Previously only prototyped on Private Stock guitars, the new two-piece adjustable PRS bridge now comes standard on two new PRS models – the SC58, and the JA-15. Bridge specifications include triple weight saddles, triple weight thumb wheels, large posts, and extra mass. The added weight increases contact points and creates a more resonant, musical instrument. Machining rather than casting give the brass and aluminum bridge a stronger sound, and the quick-change style stoptail doesn’t fall when the strings are removed. “I am calling it the ‘New 2-piece adjustable sound transfer bridge’—We are very happy,” said Paul Reed Smith. The JA-15 and the SC 58 both feature this new bridge.

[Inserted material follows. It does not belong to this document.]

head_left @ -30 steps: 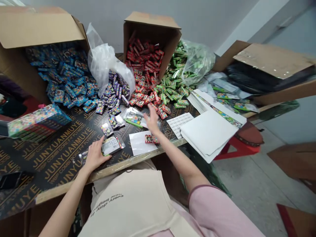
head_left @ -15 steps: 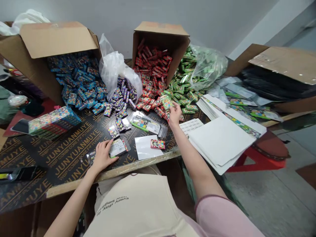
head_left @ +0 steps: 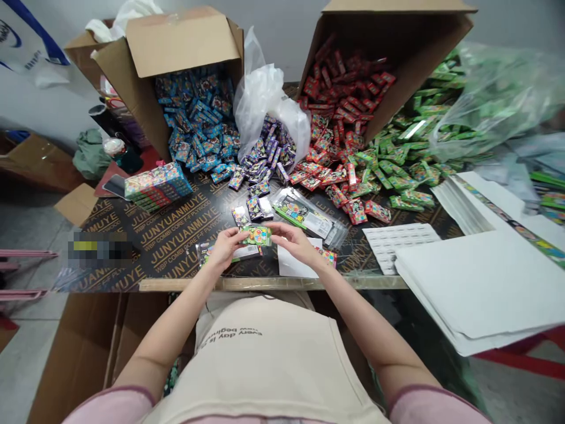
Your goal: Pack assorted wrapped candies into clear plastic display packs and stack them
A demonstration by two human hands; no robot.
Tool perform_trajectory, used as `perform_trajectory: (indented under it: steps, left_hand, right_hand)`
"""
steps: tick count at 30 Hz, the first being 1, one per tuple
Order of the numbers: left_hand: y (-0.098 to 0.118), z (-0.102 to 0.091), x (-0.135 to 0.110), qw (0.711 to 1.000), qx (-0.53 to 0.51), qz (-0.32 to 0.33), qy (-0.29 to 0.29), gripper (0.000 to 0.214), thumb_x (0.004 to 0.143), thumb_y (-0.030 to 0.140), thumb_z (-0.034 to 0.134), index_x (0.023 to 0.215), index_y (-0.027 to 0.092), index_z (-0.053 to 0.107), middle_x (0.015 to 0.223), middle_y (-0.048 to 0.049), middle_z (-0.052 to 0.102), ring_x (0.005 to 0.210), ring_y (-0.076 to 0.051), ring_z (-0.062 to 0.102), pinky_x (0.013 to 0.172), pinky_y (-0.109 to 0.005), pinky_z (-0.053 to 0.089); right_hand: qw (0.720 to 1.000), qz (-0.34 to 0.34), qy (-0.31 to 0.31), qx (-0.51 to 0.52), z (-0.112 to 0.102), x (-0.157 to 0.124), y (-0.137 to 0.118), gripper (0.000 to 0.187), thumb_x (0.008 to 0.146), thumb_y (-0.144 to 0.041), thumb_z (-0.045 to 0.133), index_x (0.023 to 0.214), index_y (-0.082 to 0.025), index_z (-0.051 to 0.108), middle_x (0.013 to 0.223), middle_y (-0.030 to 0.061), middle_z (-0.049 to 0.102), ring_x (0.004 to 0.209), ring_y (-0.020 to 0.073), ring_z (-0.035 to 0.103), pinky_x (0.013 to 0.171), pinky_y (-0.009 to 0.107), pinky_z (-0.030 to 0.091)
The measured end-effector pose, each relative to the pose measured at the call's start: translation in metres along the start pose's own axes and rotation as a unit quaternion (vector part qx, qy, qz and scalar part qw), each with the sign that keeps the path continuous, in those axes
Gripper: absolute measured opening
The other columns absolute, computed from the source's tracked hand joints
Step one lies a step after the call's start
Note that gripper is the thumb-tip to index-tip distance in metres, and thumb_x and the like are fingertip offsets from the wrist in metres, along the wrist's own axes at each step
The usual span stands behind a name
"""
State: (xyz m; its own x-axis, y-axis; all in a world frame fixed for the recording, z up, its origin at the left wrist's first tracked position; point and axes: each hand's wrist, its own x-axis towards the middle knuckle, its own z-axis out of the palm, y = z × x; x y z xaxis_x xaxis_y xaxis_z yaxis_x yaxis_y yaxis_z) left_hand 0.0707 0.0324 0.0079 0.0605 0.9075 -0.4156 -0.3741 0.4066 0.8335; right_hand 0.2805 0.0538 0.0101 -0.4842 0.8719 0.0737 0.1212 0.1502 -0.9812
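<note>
A small green candy-style packet (head_left: 258, 236) is held up between both hands above the table's near side. My left hand (head_left: 223, 248) pinches its left end, and the fingers of my right hand (head_left: 295, 242) close on its right end. Beneath the hands lies a clear sleeve with a printed card (head_left: 247, 253), partly covered. A white card (head_left: 286, 263) rests under my right wrist, with a red packet (head_left: 329, 257) on it, half hidden. Just beyond the hands are purple packets (head_left: 254, 208) and a stack of clear printed sleeves (head_left: 309, 218).
Along the back stand a carton of blue packets (head_left: 185, 44), a bag of purple packets (head_left: 265, 88) and a carton of red packets (head_left: 397, 17). Loose green packets (head_left: 410, 168) spill beside them. White card sheets (head_left: 481, 282) and a sticker sheet (head_left: 397, 244) lie at right.
My right hand has brought the green packet from the pile back toward me. My left hand has left the sleeve and taken the packet's other end. The view has swung left.
</note>
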Motion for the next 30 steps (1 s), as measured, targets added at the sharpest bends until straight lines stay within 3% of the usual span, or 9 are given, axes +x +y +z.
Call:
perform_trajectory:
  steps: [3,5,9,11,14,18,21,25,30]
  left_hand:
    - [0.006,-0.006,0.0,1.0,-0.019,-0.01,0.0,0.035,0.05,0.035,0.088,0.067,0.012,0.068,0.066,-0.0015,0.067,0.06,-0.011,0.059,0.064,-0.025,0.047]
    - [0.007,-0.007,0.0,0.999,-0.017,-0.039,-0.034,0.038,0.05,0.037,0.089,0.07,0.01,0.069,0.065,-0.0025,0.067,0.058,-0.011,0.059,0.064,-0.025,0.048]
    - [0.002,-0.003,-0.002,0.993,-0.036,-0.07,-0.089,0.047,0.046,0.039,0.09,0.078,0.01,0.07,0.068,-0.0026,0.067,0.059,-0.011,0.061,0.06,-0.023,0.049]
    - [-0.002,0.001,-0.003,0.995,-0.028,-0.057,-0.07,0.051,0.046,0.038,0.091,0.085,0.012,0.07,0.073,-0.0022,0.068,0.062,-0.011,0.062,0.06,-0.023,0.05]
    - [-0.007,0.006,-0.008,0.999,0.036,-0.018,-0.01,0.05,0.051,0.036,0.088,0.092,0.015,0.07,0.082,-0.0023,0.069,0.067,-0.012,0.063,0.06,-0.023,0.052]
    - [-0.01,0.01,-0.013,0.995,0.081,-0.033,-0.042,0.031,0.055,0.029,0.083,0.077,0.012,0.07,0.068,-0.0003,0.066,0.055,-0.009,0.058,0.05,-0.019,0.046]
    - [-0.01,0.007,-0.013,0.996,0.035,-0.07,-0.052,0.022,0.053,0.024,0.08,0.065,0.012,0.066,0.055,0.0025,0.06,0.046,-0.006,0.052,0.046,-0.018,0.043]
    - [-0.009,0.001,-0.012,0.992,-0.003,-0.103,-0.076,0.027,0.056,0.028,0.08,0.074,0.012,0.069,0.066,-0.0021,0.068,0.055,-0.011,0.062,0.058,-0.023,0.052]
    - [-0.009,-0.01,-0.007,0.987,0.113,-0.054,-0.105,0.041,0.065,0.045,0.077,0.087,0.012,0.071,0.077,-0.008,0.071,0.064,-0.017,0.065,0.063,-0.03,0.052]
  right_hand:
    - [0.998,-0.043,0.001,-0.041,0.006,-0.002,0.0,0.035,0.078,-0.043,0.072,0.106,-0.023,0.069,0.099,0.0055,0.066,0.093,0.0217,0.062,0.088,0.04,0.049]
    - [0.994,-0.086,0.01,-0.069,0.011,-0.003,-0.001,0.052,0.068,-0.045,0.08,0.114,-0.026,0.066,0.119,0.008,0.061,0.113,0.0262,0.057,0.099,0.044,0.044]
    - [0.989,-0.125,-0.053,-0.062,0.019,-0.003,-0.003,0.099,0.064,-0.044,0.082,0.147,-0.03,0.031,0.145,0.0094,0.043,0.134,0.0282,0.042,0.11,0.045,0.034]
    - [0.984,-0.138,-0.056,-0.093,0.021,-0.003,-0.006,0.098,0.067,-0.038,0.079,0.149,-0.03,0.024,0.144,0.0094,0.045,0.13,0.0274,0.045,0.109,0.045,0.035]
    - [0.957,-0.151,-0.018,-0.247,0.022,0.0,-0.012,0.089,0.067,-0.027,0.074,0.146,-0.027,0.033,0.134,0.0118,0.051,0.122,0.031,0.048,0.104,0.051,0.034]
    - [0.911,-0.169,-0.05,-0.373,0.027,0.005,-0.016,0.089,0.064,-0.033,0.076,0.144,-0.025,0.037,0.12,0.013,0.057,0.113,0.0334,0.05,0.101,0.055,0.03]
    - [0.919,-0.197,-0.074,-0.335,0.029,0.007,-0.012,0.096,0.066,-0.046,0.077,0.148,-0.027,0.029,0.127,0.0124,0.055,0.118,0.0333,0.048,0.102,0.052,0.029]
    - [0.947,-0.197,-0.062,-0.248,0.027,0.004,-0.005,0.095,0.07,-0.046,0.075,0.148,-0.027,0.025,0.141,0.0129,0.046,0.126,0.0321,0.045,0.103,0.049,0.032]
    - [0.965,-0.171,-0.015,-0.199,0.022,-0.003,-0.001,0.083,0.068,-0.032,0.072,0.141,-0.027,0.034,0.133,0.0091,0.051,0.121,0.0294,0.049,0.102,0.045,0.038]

Since the beginning of the company, neck shapes have always been high priority and a hallmark of PRS quality. A guitar should feel comfortable (like “home,” as soon as you pick it up). The neck is a very important part of that connection. Perfected after years of prototyping, the new “Pattern” neck (a name derived from an old wood working term) is an updated wide-fat PRS neck style based on Paul’s pre-factory design. This neck is also based on theories used to make the instruments custom-made in the late ‘70s and mid ‘80s for Carlos Santana, Peter Frampton, and Howard Leese. The new “Pattern Regular” neck shape is similar to the traditional PRS regular neck found on guitars made in the late 80’s at PRS’s former Virginia Avenue location.
The 53/10 pickup is the latest in the series of humbucking pickups that already includes the full-sized 57/08 and 59/09s (and the smaller aperture 57/08 Narrowfield). First debuting as part of a limited run in the summer of 2010, the distinct 53/10 has scorched nickel covers (scorched covers only featured on the original 53/10 limited run model) and sounds similar to the original 57/08 but with a “sweeter” high end. The 53/10 coil wire is made on the same machine that supplied legendary guitar makers in the fifties and is the warmest-sounding of the vintage themed bunch. “The old machine is cranking out wire, and we’ve got three types from it—one for each of these three pickups,” said Smith. Wire specifications for the 53/10 are different than the others and are made using a special process reserved for a single-coil bridge pickup circa 1953; however, the 53/10 is a humbucking pickup. During the 53/10s prototyping phase, Paul Reed Smith wound a pair of 57/08s using the new 53/10 wire for Derek Trucks, and “He fell in love with them,” Smith commented. “There are single-coil guitars from that era that are beautifully big, fat sounding guitars.” The new JA 15 and the ME Quatro models both come standard with 53/10 pickups.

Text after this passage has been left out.